When we first met Xavier Rousseau (Romain Duris) 12 years ago in L’Auberge Espagnole (you may have caught it as The Spanish Apartment) he was a graduate student in an overcrowded Barcelona apartment. His roommates were other participants in a cross-European cultural fertilization program, and watching the expansion of Xavier’s worldview made for an engaging comedy as well as an international hit.

In the 2005 sequel Russian Dolls, Xavier was 30 and dealing with the difficulties of getting your dreams out of the realities life throws in your way. Now writer-director Cédric Klapisch has brought him back for a third go round as he approaches the age of 40. I won’t use the word “trilogy,” not least because there’s no reason why we can’t keep visiting with Xavier into the future; Francois Truffaut’s six films about Antoine Doinel, to which Klapisch’s series is regularly compared, probably only ended because Truffaut died.

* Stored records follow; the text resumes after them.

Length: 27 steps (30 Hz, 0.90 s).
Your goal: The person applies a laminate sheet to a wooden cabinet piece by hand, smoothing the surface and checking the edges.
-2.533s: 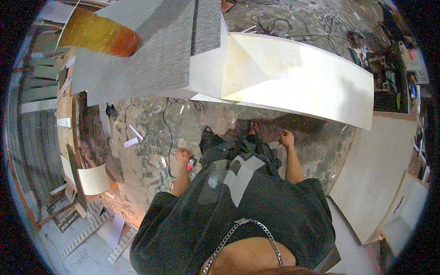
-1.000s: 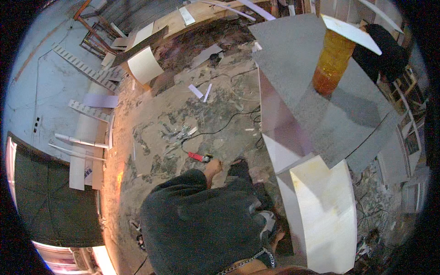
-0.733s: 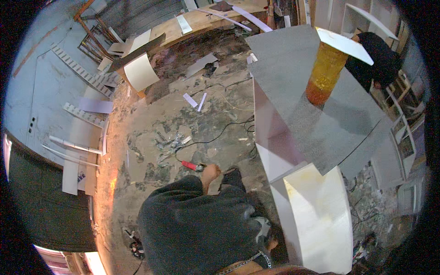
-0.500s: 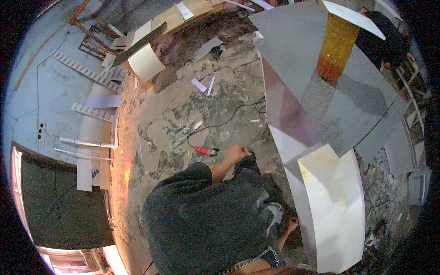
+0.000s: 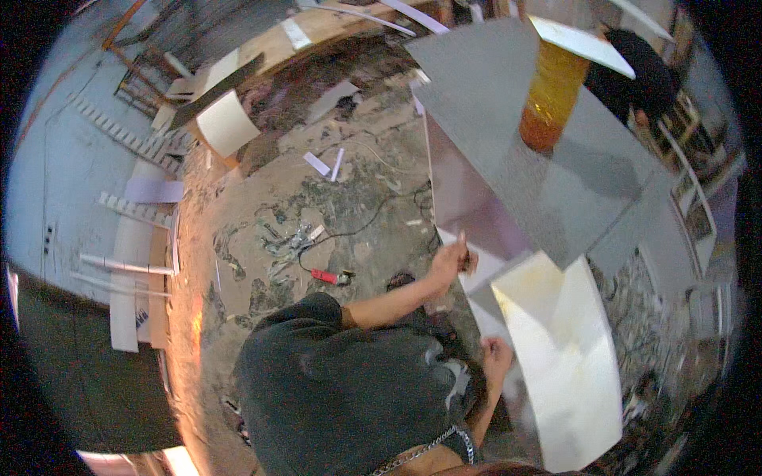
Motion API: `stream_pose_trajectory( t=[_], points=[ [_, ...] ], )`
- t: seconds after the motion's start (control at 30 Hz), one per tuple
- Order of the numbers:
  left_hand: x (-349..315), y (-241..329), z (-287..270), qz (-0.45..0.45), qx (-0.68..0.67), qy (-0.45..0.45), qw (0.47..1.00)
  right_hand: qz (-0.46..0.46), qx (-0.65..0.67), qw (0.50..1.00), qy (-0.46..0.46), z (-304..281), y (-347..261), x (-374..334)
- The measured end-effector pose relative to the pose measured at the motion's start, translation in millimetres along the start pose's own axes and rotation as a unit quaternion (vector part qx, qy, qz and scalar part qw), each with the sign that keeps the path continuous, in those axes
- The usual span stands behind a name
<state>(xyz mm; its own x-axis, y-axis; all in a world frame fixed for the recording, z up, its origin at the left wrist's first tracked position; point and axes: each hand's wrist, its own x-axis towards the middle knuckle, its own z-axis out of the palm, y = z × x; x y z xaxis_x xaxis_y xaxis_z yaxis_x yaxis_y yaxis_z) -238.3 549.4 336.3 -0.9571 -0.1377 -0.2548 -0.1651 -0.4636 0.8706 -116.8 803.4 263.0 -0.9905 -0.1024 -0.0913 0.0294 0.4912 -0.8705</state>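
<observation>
My left hand is raised beside the near left edge of a pale, purple-tinted panel. One digit points up and the others are partly spread, with nothing visible between them. Closer to my body, my right hand has its fingers curled in at the left edge of a curved cream sheet. Whether it holds anything small is hidden by blur. The cream sheet lies lengthwise on my right, its far end against a large grey board. On that board stands a yellow-orange cylinder under a white slab.
A red angle grinder with a black cable lies on the stained floor at left. Two pale strips lie beyond it. Another person in dark clothing bends behind the grey board. A wooden bench runs along the far left.
My left hand has risen from near my knee and moved right, to the panel's edge. My right hand has come up and forward beside the cream sheet. The view has shifted slightly.
</observation>
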Motion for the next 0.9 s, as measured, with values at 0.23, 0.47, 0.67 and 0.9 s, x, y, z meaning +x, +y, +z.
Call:
stream_pose_trajectory(
  t=[0.23,0.47,0.67,0.9],
  points=[
    [-24,100,42,-0.018,-0.246,-0.096,0.964,-0.013,0.11,0.994,-0.002,-3,-90,24],
    [-45,112,60,-0.029,-0.324,-0.159,0.932,-0.068,0.154,0.985,0.034,-30,-152,26],
    [-52,114,77,0.001,-0.176,-0.18,0.968,-0.181,0.154,0.96,0.145,-57,-201,39],
    [-73,114,97,0.111,-0.043,-0.319,0.94,-0.286,0.057,0.914,0.281,-75,-221,52]
  ],
)
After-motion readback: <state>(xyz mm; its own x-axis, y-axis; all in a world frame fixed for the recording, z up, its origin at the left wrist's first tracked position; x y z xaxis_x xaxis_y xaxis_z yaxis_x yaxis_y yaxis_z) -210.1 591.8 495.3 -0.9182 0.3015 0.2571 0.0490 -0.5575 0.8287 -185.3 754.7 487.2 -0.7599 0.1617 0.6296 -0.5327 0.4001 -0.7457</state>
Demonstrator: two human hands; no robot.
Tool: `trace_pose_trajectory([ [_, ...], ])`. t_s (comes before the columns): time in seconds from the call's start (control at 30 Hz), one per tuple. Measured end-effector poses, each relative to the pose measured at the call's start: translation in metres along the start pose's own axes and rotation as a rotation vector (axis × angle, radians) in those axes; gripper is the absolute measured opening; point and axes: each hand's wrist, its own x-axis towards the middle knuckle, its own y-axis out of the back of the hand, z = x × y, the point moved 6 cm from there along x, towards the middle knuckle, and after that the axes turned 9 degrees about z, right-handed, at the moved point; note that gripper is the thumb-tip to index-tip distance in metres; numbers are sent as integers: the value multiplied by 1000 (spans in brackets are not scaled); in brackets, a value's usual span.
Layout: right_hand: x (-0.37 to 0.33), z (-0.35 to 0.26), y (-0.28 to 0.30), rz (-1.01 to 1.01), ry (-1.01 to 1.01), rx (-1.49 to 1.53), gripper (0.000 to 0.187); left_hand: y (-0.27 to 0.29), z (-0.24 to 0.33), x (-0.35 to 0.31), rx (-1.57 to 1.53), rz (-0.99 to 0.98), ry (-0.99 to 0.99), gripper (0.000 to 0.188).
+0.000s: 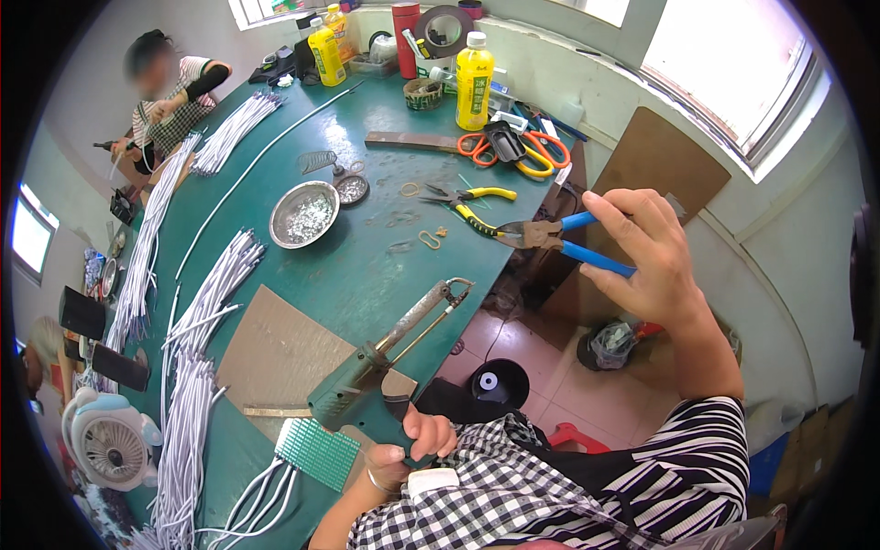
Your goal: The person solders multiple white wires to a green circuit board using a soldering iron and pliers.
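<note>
My left hand is closed around the handle of a dark green soldering gun, its metal tip slanting up and away over the table. In my right hand is a pair of blue-handled cutting pliers, held by the handles, which are spread apart. Their head is over the table's right edge, by the yellow-and-black handle of another pair of pliers. A green perforated circuit board lies beside the soldering gun, with several white cables running from it toward the lower left.
Bundles of white cables line the left side of the green table. A brown board lies under the gun. Beyond are a metal bowl, scissors and yellow bottles. A fan stands left; a person sits far left.
</note>
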Motion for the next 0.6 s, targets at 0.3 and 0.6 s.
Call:
trace_pose_trajectory([
  [0.3, -4, 1, -3, 5, -15, 48, 60, -2, 0, -1, -7, -15, 18, 26],
  [0.6, -6, 2, -3, 14, -9, 57, 55, -4, 1, -2, -49, -34, 31, 27],
])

You’ll get a bit more out of Chinese Puzzle if you’ve seen the previous films, but it’s not necessary. Xavier has published two novels and is working on his third. His relationship with Wendy (Kelly Reilly) ends and she takes their two children to Manhattan. Unwilling to be cut out of his kids’ lives Xavier follows and finds himself in a melting pot every bit as variegated as that Barcelona apartment.

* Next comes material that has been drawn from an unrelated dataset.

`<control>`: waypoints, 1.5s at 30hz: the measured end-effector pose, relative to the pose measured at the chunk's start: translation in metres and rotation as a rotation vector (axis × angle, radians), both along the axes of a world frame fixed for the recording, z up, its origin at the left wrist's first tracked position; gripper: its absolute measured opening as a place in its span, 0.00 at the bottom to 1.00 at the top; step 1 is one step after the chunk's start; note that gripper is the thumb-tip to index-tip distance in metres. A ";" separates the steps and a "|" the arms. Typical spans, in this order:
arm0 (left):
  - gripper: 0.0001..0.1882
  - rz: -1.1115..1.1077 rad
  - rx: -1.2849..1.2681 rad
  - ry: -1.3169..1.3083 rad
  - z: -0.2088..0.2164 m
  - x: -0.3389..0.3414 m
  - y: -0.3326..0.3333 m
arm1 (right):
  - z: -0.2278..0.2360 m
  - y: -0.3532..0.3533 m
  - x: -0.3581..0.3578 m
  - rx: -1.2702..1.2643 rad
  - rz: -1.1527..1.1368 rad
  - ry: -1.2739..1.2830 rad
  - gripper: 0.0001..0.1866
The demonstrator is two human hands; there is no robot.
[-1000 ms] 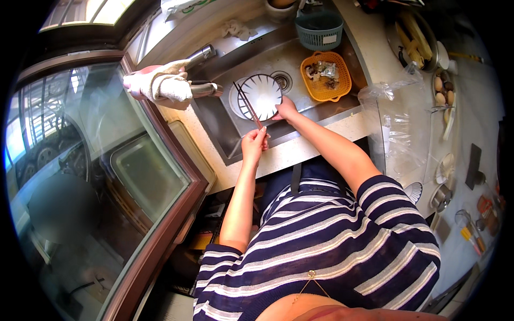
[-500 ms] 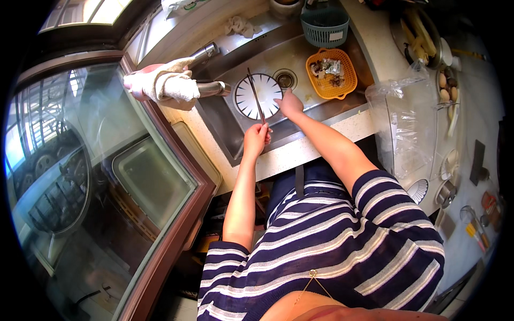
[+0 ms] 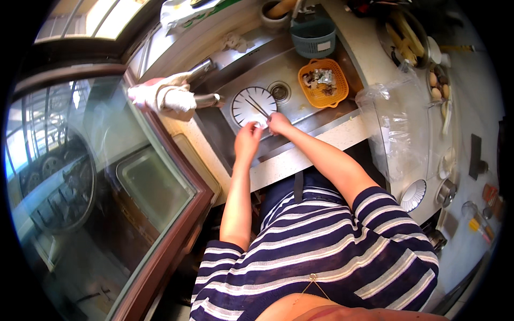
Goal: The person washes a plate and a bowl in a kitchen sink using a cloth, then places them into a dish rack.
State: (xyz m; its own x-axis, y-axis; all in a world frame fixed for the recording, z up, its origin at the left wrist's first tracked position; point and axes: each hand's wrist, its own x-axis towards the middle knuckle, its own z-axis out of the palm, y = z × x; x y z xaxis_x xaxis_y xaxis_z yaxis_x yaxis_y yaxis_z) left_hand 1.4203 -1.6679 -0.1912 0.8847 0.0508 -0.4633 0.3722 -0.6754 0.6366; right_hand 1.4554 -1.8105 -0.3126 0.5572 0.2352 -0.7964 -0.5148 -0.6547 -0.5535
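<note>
Nearest you, your left hand (image 3: 248, 142) bends its fingers at the plate's near rim; whether they grip anything, you cannot tell. Your right hand (image 3: 278, 124) grasps the dark chopsticks (image 3: 259, 106), which slant over the white plate (image 3: 243, 111) in the sink (image 3: 267, 72). Beyond it sit an orange basket (image 3: 342, 85) and, farther, a blue-grey basket (image 3: 309, 48).

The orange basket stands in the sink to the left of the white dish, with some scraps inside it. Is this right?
Not quite: the head view shows the orange basket to the right of the white dish. It does stand in the sink, with scraps inside.
</note>
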 end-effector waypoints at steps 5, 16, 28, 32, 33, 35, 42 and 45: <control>0.16 0.523 -0.490 -0.238 -0.009 0.053 0.039 | 0.002 0.020 -0.001 -0.181 -0.008 -0.181 0.15; 0.23 0.459 -0.656 0.049 -0.030 0.027 -0.009 | 0.065 -0.015 -0.033 -0.170 0.231 -0.222 0.26; 0.14 0.042 -0.632 -0.245 0.012 -0.089 -0.110 | 0.175 -0.142 -0.172 0.018 -0.124 -0.664 0.23; 0.12 -0.101 -0.708 -0.227 0.045 -0.149 -0.188 | 0.181 -0.225 -0.305 0.022 -0.366 -0.596 0.22; 0.12 -0.159 -0.722 -0.189 0.053 -0.167 -0.209 | 0.182 -0.245 -0.347 -0.020 -0.404 -0.589 0.22; 0.13 -0.267 -0.806 -0.124 0.060 -0.205 -0.252 | 0.193 -0.285 -0.423 -0.171 -0.385 -0.533 0.22; 0.11 -0.684 -0.905 0.241 0.070 -0.391 -0.420 | 0.219 -0.394 -0.667 -0.395 -0.740 -0.481 0.24; 0.11 -0.910 -0.913 0.376 0.083 -0.450 -0.486 | 0.231 -0.425 -0.737 -0.392 -0.955 -0.440 0.25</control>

Xavier’s novel in progress is about complexity of life and his struggles to get from point A directly to point B, so Manhattan is just the right place for him. (A key incident in the film occurs in a cab that has made the mistake of turning onto West 11th, the street that seems to have been designed with the purpose of mocking the city’s otherwise orderly grid.) If life was getting too settled for him in Paris, it now presents all kinds of new challenges, from making himself clearly understood in a language he does not speak “impeccably” to finding an apartment suitable for children, getting a job, acquiring legal status, etc.

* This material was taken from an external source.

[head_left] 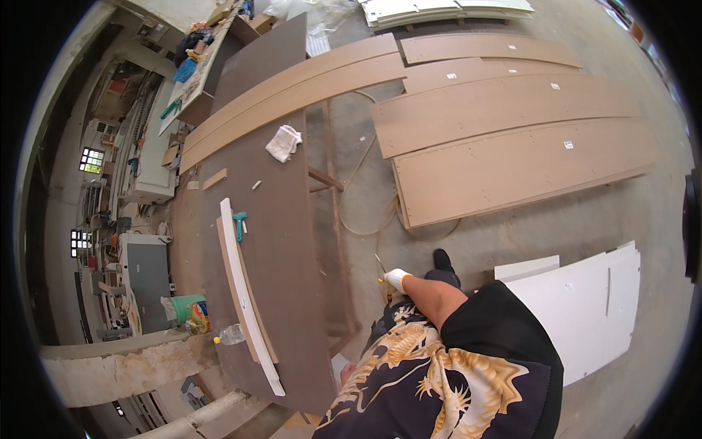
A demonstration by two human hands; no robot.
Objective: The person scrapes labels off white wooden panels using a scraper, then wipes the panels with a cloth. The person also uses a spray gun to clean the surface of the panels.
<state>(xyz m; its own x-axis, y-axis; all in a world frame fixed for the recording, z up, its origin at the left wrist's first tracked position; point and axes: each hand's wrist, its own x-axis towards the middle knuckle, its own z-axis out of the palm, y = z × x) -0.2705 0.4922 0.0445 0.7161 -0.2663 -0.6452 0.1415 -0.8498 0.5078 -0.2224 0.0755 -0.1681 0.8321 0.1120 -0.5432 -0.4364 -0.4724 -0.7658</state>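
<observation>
Closest to my camera is a dark shirt printed with golden dragons (468,384), to the right of the long, dark-brown flat table (289,234), my landmark. From my remote post I see the right hand (395,280) in a white glove, right of that table, its fingers seemingly curled around a slim tool with yellow and red parts (381,280); its exact kind is too small to tell. What looks like the left hand (346,373) peeks out beside the table's right edge, mostly hidden, so I cannot tell how open it is or what it holds. On the table lie a long white strip (248,300), a teal T-shaped tool (239,225) and a crumpled pale cloth (284,143). Tan wooden panels (512,172) are stacked well right of the table.
</observation>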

But Klapisch is too cheerful a filmmaker to make any of these chores too burdensome. As in all of his films, back to When the Cat’s Away, he delights in exploring urban terrain; Chinese Puzzle may be overlong for his travelogue footage of Manhattan and Brooklyn street scenes, but he has a good eye for city life. Some of the characters Xavier encounters may border on stereotypes, but they’re never mean spirited and anyway aren’t around long enough to grate. It’s lightweight stuff, but graceful and sparkling, certainly an improvement over Russian Dolls.